Problem to work on:
Only the pictures are to be dropped; return all other data below exactly.

────────────────────

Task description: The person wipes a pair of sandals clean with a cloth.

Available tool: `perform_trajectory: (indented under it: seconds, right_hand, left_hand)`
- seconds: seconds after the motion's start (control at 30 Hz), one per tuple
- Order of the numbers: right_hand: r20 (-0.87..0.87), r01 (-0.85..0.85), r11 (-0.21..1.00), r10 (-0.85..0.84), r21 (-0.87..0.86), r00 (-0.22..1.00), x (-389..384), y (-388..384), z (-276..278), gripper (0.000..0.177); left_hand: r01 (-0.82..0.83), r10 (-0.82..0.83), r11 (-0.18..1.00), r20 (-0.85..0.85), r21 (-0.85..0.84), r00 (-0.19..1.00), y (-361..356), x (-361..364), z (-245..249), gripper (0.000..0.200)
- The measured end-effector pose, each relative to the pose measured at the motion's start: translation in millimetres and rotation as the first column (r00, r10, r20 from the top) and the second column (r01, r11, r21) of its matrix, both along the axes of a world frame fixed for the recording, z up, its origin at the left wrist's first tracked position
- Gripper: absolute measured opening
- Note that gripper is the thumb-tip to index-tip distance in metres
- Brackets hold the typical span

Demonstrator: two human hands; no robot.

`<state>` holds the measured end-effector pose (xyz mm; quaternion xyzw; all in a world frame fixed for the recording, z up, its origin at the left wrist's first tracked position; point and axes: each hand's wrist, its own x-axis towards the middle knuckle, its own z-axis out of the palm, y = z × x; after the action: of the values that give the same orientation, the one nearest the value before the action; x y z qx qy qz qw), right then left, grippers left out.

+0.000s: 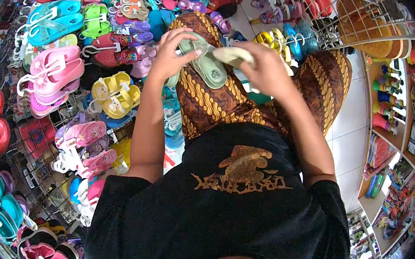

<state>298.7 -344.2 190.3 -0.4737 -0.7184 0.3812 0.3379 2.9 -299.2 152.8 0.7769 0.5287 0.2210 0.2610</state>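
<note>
My left hand (171, 54) grips a pale green sandal (212, 73) above my lap, fingers over its far edge and thumb on the clear strap area. The sandal's footbed faces up and carries a small dark print. Close beside it, my right hand (265, 67) is closed on a pale cream, rounded, elongated piece (233, 55); it looks like the side of another sandal, but blur hides its exact kind. A translucent plastic piece shows between the two hands. Under my right hand, a white and green item (259, 95) lies partly hidden on my lap.
Sandals on hangers crowd the left, including pink sandals (54, 70), yellow sandals (116, 94) and blue sandals (54, 21). Yellow sandals (272, 39) hang ahead near a wire rack (375, 21). Shelves (385, 143) with small goods stand right, beside white floor tiles (347, 124).
</note>
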Motion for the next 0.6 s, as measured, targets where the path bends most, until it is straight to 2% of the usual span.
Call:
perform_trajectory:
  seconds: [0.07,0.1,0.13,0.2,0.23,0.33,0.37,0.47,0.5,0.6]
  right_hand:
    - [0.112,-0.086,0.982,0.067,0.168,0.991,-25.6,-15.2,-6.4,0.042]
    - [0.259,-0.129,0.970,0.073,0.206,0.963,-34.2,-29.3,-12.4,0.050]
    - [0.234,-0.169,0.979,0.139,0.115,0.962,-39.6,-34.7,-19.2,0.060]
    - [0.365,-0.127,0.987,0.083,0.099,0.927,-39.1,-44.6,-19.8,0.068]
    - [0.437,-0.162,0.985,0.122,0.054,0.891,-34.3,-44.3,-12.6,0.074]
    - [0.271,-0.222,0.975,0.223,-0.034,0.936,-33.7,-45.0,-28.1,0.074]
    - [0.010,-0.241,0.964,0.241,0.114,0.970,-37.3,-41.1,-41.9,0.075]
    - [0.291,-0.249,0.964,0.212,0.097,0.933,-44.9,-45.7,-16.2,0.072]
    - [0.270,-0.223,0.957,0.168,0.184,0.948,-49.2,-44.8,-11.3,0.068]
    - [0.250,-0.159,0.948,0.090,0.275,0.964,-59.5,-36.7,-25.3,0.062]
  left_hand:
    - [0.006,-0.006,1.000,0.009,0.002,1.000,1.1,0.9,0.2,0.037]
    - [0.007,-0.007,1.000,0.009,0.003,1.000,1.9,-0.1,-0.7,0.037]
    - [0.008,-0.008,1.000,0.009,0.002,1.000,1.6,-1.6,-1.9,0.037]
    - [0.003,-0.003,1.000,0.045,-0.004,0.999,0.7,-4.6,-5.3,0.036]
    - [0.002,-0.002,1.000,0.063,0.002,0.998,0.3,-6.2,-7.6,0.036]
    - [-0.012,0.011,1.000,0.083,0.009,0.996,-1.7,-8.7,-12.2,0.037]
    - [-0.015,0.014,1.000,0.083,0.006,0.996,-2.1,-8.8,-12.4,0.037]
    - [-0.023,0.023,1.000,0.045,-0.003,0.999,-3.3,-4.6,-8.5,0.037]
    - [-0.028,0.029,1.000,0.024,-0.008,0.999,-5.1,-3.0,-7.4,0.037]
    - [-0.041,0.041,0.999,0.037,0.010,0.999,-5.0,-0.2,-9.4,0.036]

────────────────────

Reply to the task:
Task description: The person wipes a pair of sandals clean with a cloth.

Available tool: `perform_trajectory: (indented under it: seconds, right_hand, left_hand)`
- seconds: seconds after the motion's start (control at 30 Hz), one per tuple
- Order of the numbers: right_hand: r20 (-0.87..0.87), r01 (-0.85..0.85), r11 (-0.21..1.00), r10 (-0.85..0.84), r21 (-0.87..0.86), r00 (-0.22..1.00), x (-389..384), y (-388..384), z (-276..278), gripper (0.000..0.177); left_hand: r01 (-0.82..0.83), r10 (-0.82..0.83), r11 (-0.18..1.00), r20 (-0.85..0.85), r21 (-0.85..0.84), r00 (-0.19..1.00), y (-361..356), x (-361..364), z (-245..249), gripper (0.000..0.200)
- The measured end-effector pose, each relative to the pose measured at the motion's start: translation in millimetres and rotation as the first column (r00, r10, r20 from the top) and the second column (r01, r11, r21) of its matrix, both along the axes of a world frame fixed for the recording, z up, its origin at the left wrist's first tracked position
- Gripper: absolute measured opening
- Note that gripper is the thumb-tip to index-tip distance in metres
- Brackets hold the typical span

Demonstrator: two human hands; no robot.

`<state>` holds the measured end-effector pose (xyz mm; quaternion xyzw; all in a world frame fixed for the recording, z up, its origin at the left wrist's first tracked position; point and axes: each hand's wrist, its own x-axis towards the middle knuckle, its own z-axis out of the palm, y = z × x; after the action: of the values that give the same orientation, the one nearest the value before the action; x y z qx qy qz qw), right then left, grippers left out.

+0.000s: 

<state>298.7 -344.2 190.3 -0.4737 -0.7184 0.3812 0.3379 2.9 -299.2 152.8 0.7769 0.5287 0.2210 0.2610</state>
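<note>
My left hand (171, 54) grips a pale green sandal (212, 73) above my lap, fingers over its far edge and thumb on the clear strap area. The sandal's footbed faces up and carries a small dark print. Close beside it, my right hand (265, 67) is closed on a pale cream, rounded, elongated piece (233, 55); it looks like the side of another sandal, but blur hides its exact kind. A translucent plastic piece shows between the two hands. Under my right hand, a white and green item (259, 95) lies partly hidden on my lap.
Sandals on hangers crowd the left, including pink sandals (54, 70), yellow sandals (116, 94) and blue sandals (54, 21). Yellow sandals (272, 39) hang ahead near a wire rack (375, 21). Shelves (385, 143) with small goods stand right, beside white floor tiles (347, 124).
</note>
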Motion for the next 0.6 s, as measured, targets where the path bends most, until it is straight to 2% of the usual span.
Call:
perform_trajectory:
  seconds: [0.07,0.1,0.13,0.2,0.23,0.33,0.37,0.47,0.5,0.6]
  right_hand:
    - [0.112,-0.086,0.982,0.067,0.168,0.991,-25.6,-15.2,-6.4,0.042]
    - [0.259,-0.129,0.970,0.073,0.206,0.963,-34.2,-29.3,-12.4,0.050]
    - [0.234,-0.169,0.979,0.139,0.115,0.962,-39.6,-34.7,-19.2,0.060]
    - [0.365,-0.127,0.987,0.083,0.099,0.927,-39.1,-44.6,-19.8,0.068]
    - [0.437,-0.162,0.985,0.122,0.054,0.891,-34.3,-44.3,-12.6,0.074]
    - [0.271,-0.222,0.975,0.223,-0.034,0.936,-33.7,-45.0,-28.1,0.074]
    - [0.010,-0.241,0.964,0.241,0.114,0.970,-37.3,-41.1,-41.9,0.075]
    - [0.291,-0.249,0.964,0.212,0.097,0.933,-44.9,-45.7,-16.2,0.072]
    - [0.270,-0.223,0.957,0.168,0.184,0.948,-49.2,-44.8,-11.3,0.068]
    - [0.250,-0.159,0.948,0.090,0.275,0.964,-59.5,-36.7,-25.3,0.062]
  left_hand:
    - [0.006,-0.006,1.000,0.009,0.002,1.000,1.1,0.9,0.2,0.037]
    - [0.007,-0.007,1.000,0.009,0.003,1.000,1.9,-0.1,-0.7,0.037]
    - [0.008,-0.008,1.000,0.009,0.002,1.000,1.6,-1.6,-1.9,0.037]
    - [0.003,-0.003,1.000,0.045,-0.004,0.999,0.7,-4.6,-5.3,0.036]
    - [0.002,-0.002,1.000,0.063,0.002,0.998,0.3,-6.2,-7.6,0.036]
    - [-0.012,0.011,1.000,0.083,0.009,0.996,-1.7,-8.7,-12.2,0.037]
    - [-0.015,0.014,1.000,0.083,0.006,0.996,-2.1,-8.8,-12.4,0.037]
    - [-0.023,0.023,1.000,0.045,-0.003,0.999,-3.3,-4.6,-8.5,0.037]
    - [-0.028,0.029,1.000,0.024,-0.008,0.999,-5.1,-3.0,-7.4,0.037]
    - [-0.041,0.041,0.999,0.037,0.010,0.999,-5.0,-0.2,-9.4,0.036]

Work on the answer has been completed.